## What is required
The line with "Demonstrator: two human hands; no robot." marks the start; write out that line and all following lines through the end of the listing, exactly.
Data segment Start Marker
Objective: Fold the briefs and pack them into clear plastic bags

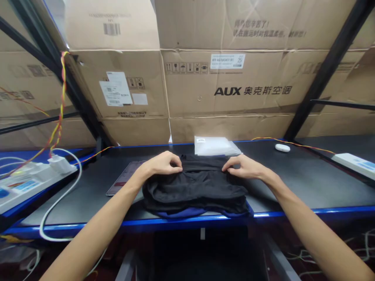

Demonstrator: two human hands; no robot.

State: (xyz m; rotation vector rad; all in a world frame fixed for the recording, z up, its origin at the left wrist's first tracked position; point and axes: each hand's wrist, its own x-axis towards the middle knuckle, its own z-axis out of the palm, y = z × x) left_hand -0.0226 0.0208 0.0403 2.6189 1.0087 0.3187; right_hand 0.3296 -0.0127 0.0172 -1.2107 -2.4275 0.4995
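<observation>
A bundle of black cloth (pixel 199 187), some kind of folded garment, lies at the front edge of the desk. Dark blue fabric (pixel 187 212) shows beneath its near side. My left hand (pixel 166 163) pinches the upper left part of the black garment between thumb and fingers. On the upper right part, my right hand (pixel 238 166) grips it in a similar pinch. The band of cloth between both hands lies fairly straight. Just behind the garment rests a clear plastic packet (pixel 215 146) with a small white label. A tablet-like flat device (pixel 124 179) lies partly behind my left forearm.
A white power strip (pixel 32 179) with plugs and a white cable (pixel 63 195) occupies the left side. Another white strip (pixel 356 164) sits at right. A small white case (pixel 282 148) lies on the black desktop (pixel 293 191). Cardboard (pixel 193 89) and black metal posts (pixel 325 66) stand behind.
</observation>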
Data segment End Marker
## Output of the exercise
Demonstrator: two human hands; no robot.

State: (xyz m; rotation vector rad; all in a world frame fixed for the recording, z up, its origin at the left wrist's first tracked position; point and axes: each hand's wrist, its own x-axis towards the middle knuckle, its own z-axis out of the palm, y = z × x) left_hand -0.0226 0.0208 0.0403 2.6189 1.0087 0.3187; right_hand 0.3296 -0.0127 0.0172 -1.2107 -2.4275 0.4995
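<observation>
A bundle of black cloth (pixel 199 187), some kind of folded garment, lies at the front edge of the desk. Dark blue fabric (pixel 187 212) shows beneath its near side. My left hand (pixel 166 163) pinches the upper left part of the black garment between thumb and fingers. On the upper right part, my right hand (pixel 238 166) grips it in a similar pinch. The band of cloth between both hands lies fairly straight. Just behind the garment rests a clear plastic packet (pixel 215 146) with a small white label. A tablet-like flat device (pixel 124 179) lies partly behind my left forearm.
A white power strip (pixel 32 179) with plugs and a white cable (pixel 63 195) occupies the left side. Another white strip (pixel 356 164) sits at right. A small white case (pixel 282 148) lies on the black desktop (pixel 293 191). Cardboard (pixel 193 89) and black metal posts (pixel 325 66) stand behind.
</observation>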

The answer given above is the complete response.